## What this task involves
Send back every line of the data exactly.

Stored dataset items
=== Begin Enclosure ===
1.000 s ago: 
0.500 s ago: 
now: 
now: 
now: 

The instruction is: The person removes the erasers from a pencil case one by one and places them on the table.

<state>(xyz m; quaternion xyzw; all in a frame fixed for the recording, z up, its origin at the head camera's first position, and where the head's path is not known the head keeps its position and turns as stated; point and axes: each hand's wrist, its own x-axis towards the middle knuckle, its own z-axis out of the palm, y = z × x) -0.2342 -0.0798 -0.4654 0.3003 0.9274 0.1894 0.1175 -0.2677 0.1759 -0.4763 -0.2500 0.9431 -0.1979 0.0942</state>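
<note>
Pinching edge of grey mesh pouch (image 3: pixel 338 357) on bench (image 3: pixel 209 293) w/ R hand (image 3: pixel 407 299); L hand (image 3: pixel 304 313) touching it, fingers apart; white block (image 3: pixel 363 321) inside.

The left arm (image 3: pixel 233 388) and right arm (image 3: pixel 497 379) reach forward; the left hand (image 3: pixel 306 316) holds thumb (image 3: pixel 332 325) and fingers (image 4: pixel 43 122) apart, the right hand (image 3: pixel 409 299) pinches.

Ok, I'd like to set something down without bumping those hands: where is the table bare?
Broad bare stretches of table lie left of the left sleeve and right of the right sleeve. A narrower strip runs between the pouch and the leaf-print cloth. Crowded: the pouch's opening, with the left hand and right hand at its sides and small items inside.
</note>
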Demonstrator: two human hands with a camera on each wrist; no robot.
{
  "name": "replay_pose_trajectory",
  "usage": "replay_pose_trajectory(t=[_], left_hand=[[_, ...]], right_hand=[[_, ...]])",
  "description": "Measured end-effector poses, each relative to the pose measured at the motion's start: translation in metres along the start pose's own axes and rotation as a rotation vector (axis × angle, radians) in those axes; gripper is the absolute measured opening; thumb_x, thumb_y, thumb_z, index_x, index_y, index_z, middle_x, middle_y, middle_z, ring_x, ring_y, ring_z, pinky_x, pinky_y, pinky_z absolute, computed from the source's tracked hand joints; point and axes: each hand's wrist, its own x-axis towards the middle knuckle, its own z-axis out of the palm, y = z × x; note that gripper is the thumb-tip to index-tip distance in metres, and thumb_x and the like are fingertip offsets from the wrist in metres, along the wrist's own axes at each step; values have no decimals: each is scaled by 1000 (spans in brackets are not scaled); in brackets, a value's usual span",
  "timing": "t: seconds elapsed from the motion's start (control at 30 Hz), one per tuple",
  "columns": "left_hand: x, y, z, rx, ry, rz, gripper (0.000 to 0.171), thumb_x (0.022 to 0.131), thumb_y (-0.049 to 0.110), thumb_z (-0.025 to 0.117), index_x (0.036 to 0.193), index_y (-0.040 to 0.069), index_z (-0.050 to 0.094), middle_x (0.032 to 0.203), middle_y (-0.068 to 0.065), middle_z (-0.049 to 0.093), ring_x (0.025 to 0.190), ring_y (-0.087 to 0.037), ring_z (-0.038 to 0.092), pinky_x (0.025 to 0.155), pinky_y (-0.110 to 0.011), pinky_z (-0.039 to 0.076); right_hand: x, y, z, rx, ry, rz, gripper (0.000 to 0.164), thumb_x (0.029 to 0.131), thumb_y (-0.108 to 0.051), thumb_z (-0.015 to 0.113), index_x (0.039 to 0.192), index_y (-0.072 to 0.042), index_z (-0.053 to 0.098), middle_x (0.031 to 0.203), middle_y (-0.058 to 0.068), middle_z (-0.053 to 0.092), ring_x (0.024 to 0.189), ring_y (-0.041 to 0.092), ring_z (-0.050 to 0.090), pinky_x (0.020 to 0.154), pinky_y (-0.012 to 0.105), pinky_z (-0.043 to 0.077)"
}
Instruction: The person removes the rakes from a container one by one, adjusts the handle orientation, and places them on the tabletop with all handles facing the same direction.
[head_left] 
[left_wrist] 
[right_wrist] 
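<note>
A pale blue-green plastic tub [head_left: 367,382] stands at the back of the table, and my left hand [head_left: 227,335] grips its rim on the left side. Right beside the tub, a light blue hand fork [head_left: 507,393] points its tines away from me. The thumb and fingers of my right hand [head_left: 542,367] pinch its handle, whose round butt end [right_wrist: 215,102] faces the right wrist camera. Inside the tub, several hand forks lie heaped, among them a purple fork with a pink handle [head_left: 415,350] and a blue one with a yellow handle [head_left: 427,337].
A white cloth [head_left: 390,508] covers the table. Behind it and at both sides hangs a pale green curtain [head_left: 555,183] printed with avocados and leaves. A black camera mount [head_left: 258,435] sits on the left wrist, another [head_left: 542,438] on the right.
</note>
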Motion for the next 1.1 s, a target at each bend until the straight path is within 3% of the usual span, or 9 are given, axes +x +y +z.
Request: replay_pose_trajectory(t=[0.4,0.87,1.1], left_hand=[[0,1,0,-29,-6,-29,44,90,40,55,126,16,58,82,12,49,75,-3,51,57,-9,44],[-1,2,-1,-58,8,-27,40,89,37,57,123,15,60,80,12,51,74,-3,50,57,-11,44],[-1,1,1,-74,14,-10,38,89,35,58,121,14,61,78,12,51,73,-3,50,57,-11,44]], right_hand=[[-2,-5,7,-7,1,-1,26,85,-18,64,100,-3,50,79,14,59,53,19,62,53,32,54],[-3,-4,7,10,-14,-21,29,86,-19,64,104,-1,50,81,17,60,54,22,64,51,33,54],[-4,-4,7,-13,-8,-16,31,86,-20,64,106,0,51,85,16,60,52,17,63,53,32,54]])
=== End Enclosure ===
## Task result
1.000 s ago: 
0.500 s ago: 
now: 
now: 
now: 

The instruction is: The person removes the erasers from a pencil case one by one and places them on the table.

<state>(xyz m; quaternion xyzw; all in a frame fixed for the recording, z up, its origin at the head camera's first position, and where the head's path is not known the head keeps its position and turns as stated; point and axes: each hand's wrist, its own x-axis towards the middle knuckle, its own z-axis out of the palm, y = z × x) -0.2342 -0.0798 -0.4654 0.3003 0.9274 0.1894 0.1175 -0.2677 0.1759 -0.4763 -0.2500 0.9431 -0.1979 0.0942</state>
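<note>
Pinching edge of grey mesh pouch (image 3: pixel 338 357) on bench (image 3: pixel 209 293) w/ R hand (image 3: pixel 407 299); L hand (image 3: pixel 304 313) touching it, fingers apart; white block (image 3: pixel 363 321) inside.

The left arm (image 3: pixel 233 388) and right arm (image 3: pixel 497 379) reach forward; the left hand (image 3: pixel 306 316) holds thumb (image 3: pixel 332 325) and fingers (image 4: pixel 43 122) apart, the right hand (image 3: pixel 409 299) pinches.

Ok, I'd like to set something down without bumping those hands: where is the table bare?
Broad bare stretches of table lie left of the left sleeve and right of the right sleeve. A narrower strip runs between the pouch and the leaf-print cloth. Crowded: the pouch's opening, with the left hand and right hand at its sides and small items inside.
</note>
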Demonstrator: two human hands with a camera on each wrist; no robot.
{
  "name": "replay_pose_trajectory",
  "usage": "replay_pose_trajectory(t=[_], left_hand=[[_, ...]], right_hand=[[_, ...]])",
  "description": "Measured end-effector poses, each relative to the pose measured at the motion's start: translation in metres along the start pose's own axes and rotation as a rotation vector (axis × angle, radians) in those axes; gripper is the absolute measured opening; thumb_x, thumb_y, thumb_z, index_x, index_y, index_z, middle_x, middle_y, middle_z, ring_x, ring_y, ring_z, pinky_x, pinky_y, pinky_z absolute, computed from the source's tracked hand joints; point and axes: each hand's wrist, its own x-axis towards the middle knuckle, its own z-axis out of the palm, y = z × x; note that gripper is the thumb-tip to index-tip distance in metres, and thumb_x and the like are fingertip offsets from the wrist in metres, along the wrist's own axes at each step; values have no decimals: each is scaled by 1000 (spans in brackets are not scaled); in brackets, a value's usual span",
  "timing": "t: seconds elapsed from the motion's start (control at 30 Hz), one per tuple",
  "columns": "left_hand: x, y, z, rx, ry, rz, gripper (0.000 to 0.171), thumb_x (0.022 to 0.131), thumb_y (-0.049 to 0.110), thumb_z (-0.025 to 0.117), index_x (0.036 to 0.193), index_y (-0.040 to 0.069), index_z (-0.050 to 0.094), middle_x (0.032 to 0.203), middle_y (-0.068 to 0.065), middle_z (-0.049 to 0.093), ring_x (0.025 to 0.190), ring_y (-0.087 to 0.037), ring_z (-0.038 to 0.092), pinky_x (0.025 to 0.155), pinky_y (-0.110 to 0.011), pinky_z (-0.039 to 0.076); right_hand: x, y, z, rx, ry, rz, gripper (0.000 to 0.164), thumb_x (0.029 to 0.131), thumb_y (-0.108 to 0.051), thumb_z (-0.015 to 0.113), index_x (0.039 to 0.192), index_y (-0.072 to 0.042), index_z (-0.053 to 0.098), middle_x (0.031 to 0.203), middle_y (-0.058 to 0.068), middle_z (-0.053 to 0.092), ring_x (0.024 to 0.189), ring_y (-0.041 to 0.092), ring_z (-0.050 to 0.090), pinky_x (0.020 to 0.154), pinky_y (-0.012 to 0.105), pinky_z (-0.043 to 0.077)"
}
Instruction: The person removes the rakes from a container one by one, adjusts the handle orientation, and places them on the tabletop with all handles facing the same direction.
[head_left] 
[left_wrist] 
[right_wrist] 
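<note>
A pale blue-green plastic tub [head_left: 367,382] stands at the back of the table, and my left hand [head_left: 227,335] grips its rim on the left side. Right beside the tub, a light blue hand fork [head_left: 507,393] points its tines away from me. The thumb and fingers of my right hand [head_left: 542,367] pinch its handle, whose round butt end [right_wrist: 215,102] faces the right wrist camera. Inside the tub, several hand forks lie heaped, among them a purple fork with a pink handle [head_left: 415,350] and a blue one with a yellow handle [head_left: 427,337].
A white cloth [head_left: 390,508] covers the table. Behind it and at both sides hangs a pale green curtain [head_left: 555,183] printed with avocados and leaves. A black camera mount [head_left: 258,435] sits on the left wrist, another [head_left: 542,438] on the right.
</note>
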Motion for the next 1.1 s, a target at each bend until the straight path is within 3% of the usual span, or 9 are given, axes +x +y +z.
Request: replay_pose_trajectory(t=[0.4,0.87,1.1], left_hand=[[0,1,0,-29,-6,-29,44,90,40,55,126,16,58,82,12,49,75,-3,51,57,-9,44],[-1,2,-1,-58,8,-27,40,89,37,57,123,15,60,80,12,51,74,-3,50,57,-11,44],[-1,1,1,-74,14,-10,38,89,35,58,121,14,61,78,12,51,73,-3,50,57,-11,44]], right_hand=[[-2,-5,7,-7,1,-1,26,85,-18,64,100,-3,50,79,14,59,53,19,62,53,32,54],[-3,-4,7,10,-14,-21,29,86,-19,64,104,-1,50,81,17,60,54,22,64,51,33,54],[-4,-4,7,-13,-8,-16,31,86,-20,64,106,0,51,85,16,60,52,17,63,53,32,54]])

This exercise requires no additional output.